Due anni fa Born to Die, l’album che ha fatto conoscere al mondo intero la voce e il carisma di Lana Del Rey, fissò talmente in alto il livello a cui questa ragazza di New York poteva giungere, che ci sarebbe voluto parecchio impegno per poter bissare quei risultati, e non parliamo soltanto di vendite. Ultraviolence, uscito lo scorso giugno, ha raggiunto almeno in parte quel livello. Parlare del nuovo album della Del Rey partendo da un confronto col precedente può essere però ingiusto, così come sarebbe ingiusto pretendere da un cantante sempre la stessa qualità nel prodotto finale, perché si rischierebbe di non riuscire ad apprezzare il valore e le perle che anche questo nuovo lavoro contiene.
Le migliori canzoni di questo scrigno sono proprio il primo singolo estratto, West Coast, e il terzo, che porta il nome dell’album: ipnotica la prima, con un ritmo incalzante e sempre più frenetico per poi rallentare al ritornello, con quei versi penetranti e la musica che continua a martellarti in testa anche dopo averla ascoltata; più malinconica e ammaliante la seconda, brutale nel testo, dolente nelle note. Degna di nota anche Cruel World, perfetta per la colonna sonora di un noir dal finale tragico, per quella voce usata così magistralmente che sembra fondersi in un tutt’uno con la chitarra che l’accompagna, rievocando un’atmosfera drammatica e con un non so che di sensuale.
Dove l’album sembra avere un neo è nei finali di canzone, che o sono tirate avanti troppo a lungo o si perdono proprio verso la conclusione, come accade alla pur affascinante Shades of Cool, memorabile tra l’altro per l’uso che questa triste ragazza fa del suo mezzo vocale. C’è tutto un insieme di tonalità sorprendenti in Ultraviolence, e non mi riferisco soltanto al ricorso più frequente alla batteria, alle melodie e a tutto l’insieme di immagini che riescono a richiamare alla mente, ma soprattutto alla voce di Lana Del Rey, che sembra padroneggiare il suo canto con molta più esperienza, facendoci sentire non soltanto quanto in basso possa andare, ma anche un vibrato, un falsetto, un timbro diversi da quelli che credevamo di dover ascoltare. Senza perdere la profondità e quel tocco alla Marilyn Monroe che già conoscevamo.

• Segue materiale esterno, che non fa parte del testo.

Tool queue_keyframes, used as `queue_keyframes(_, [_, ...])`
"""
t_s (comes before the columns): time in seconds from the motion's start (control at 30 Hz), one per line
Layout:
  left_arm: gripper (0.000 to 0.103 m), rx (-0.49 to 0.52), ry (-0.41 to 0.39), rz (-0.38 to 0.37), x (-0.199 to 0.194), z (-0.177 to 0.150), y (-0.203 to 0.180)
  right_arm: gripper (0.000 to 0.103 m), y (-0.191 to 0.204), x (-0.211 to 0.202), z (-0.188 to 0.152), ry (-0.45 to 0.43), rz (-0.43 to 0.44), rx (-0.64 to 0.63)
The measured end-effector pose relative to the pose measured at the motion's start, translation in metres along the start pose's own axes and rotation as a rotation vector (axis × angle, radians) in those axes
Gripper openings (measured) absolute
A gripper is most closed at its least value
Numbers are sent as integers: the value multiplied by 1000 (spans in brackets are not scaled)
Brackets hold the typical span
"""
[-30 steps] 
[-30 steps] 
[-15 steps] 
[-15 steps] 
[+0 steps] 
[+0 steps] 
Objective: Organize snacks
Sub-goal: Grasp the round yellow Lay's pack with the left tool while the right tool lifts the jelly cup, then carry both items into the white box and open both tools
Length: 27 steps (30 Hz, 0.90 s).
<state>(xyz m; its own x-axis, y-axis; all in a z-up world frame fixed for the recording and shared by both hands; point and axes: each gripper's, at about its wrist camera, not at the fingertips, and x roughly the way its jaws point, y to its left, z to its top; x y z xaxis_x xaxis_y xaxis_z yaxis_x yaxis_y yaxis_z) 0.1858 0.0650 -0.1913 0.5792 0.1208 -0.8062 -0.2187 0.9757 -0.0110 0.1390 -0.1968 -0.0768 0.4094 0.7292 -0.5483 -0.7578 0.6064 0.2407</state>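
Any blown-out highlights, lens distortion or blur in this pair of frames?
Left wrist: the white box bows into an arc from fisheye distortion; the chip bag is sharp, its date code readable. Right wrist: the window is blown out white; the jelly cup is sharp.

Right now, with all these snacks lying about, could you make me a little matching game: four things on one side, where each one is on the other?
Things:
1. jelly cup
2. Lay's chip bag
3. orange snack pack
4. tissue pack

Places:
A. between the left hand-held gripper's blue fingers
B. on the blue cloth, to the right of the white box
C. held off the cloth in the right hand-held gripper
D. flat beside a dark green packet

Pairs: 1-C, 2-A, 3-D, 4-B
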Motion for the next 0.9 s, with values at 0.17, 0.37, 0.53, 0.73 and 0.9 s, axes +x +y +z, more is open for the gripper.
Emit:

Ultraviolence è un album nuovo in tutti i sensi. Riprende i temi e le sensazioni del precedente, ma quanto alla musica, è altra roba. Lana Del Rey dice di ispirarsi a Lou Reed e Bob Dylan, ricorda Stevie Nicks e Jeff Buckley, canta Chelsea Hotel #2 di Leonard Cohen e Goodbye Kiss dei Kasabian, ma non è uguale a nessuno di loro. Lana Del Rey è uguale soltanto a sé stessa. Completamente differente da quanto vediamo e ascoltiamo nel pop, nel rock e in qualunque altro genere musicale al momento.
Attualmente, Ultraviolence ha venduto più di un milione di copie in tutto il mondo e potrebbe senza problemi arrivare anche a due; è arrivato al vertice delle classifiche di Gran Bretagna, Stati Uniti, Canada, Australia, solo per citarne alcuni, e nella top three di Germania, Francia, Messico e Brasile. Ne sono stati estratti quattro singoli, e sarebbe un peccato non far uscire anche The Other Woman: è vero, è una cover, ma la interpreta in maniera sublime.